# WHAT THIS TASK INVOLVES
Below is a listing from which only part is wanted; return exactly the lines from the one with "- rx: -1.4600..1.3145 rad" up to and including the one with "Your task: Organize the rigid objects".

*** Opening RECORDS SHOWN ***

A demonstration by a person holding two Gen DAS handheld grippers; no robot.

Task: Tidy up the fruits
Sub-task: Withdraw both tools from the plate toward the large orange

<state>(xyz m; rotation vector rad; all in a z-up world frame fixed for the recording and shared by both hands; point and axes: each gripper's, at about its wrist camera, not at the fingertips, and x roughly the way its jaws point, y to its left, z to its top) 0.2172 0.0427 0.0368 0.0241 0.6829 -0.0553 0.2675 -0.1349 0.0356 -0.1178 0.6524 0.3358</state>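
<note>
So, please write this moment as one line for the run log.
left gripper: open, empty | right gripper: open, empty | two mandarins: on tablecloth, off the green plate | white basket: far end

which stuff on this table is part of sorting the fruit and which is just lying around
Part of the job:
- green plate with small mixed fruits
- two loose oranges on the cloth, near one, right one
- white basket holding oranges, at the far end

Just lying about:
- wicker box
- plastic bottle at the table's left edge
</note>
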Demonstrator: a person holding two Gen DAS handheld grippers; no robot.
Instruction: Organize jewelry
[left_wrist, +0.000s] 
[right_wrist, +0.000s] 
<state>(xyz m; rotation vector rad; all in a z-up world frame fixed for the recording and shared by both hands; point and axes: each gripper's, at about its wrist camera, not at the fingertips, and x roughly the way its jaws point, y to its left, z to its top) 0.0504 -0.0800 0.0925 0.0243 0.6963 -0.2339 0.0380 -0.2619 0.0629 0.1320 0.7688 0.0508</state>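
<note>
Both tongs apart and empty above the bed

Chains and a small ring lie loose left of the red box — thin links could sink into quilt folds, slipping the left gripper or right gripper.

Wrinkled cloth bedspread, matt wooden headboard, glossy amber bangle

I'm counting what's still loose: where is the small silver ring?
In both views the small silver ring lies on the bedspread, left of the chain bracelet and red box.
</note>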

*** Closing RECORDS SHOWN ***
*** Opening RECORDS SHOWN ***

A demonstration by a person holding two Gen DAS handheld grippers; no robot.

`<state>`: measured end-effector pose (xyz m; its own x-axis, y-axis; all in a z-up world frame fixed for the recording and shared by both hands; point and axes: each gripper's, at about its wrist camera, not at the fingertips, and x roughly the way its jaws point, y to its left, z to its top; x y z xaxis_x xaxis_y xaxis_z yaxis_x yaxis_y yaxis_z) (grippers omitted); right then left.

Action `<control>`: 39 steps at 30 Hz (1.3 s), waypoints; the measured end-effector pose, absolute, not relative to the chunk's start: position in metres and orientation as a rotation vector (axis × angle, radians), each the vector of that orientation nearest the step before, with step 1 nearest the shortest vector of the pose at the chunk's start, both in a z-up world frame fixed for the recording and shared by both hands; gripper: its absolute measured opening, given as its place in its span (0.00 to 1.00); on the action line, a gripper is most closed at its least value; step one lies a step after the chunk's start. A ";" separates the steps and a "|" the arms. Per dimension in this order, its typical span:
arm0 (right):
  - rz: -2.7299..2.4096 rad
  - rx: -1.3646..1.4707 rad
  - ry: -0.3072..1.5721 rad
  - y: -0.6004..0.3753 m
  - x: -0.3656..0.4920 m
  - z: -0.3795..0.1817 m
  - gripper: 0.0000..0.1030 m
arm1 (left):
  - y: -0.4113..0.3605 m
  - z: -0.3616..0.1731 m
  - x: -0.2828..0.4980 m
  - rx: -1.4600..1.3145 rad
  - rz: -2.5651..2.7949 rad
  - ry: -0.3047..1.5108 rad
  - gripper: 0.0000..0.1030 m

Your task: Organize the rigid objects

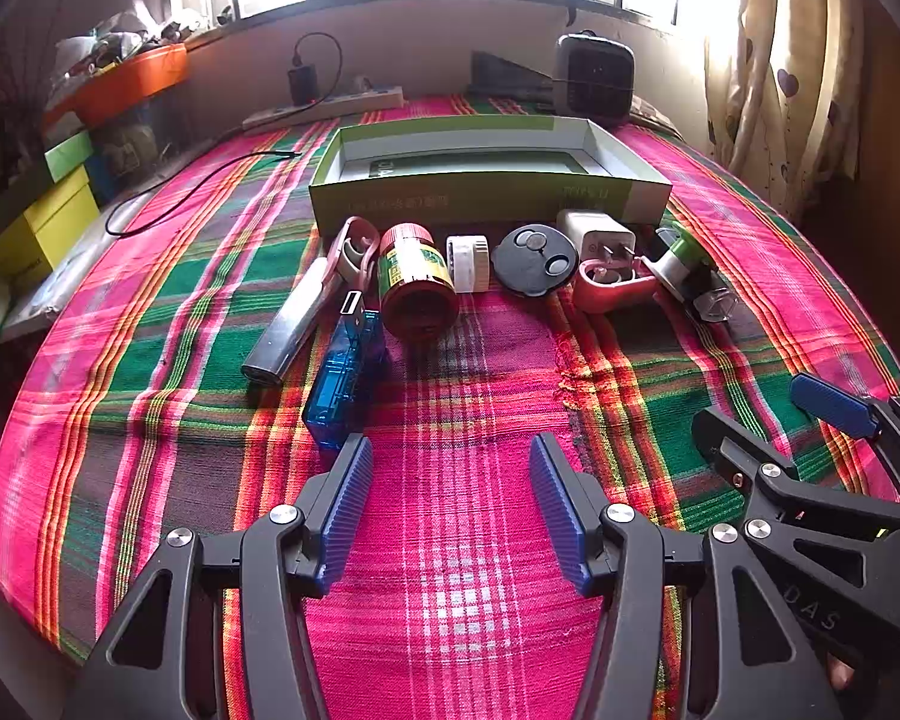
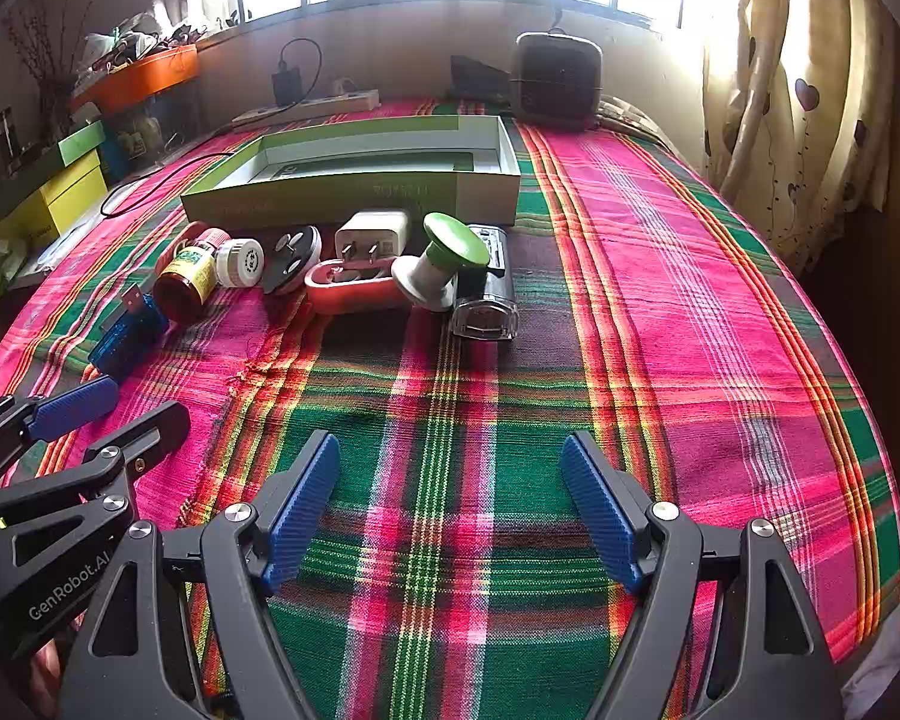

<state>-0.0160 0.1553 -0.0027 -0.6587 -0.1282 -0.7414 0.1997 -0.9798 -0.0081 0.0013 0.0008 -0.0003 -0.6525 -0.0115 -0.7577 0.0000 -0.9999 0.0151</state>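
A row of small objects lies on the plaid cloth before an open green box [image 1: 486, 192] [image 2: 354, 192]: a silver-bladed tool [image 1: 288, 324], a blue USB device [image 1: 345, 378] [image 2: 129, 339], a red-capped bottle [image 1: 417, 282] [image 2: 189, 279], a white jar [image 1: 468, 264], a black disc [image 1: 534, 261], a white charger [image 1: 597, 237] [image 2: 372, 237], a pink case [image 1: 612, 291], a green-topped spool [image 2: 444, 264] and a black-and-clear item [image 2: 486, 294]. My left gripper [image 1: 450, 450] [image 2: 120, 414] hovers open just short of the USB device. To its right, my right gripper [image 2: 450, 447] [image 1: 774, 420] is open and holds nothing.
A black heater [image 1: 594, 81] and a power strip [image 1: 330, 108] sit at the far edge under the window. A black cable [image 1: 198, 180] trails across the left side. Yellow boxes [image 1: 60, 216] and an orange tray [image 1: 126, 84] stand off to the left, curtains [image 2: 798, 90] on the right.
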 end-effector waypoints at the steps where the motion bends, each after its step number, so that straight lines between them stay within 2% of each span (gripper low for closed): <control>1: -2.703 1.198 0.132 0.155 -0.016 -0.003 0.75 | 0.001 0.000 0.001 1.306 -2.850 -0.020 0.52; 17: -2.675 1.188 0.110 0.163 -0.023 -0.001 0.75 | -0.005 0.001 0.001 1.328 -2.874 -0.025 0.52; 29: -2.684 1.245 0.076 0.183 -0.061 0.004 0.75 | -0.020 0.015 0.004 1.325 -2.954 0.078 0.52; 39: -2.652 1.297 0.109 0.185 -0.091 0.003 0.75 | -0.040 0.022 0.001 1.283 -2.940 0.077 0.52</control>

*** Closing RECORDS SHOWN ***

# RESPONSE FOR THIS EXERCISE
  - rx: -1.4600..1.3145 rad
  - rz: -2.5651..2.7949 rad
  - ry: -0.3047..1.5108 rad
  - gripper: 0.0000..0.1030 m

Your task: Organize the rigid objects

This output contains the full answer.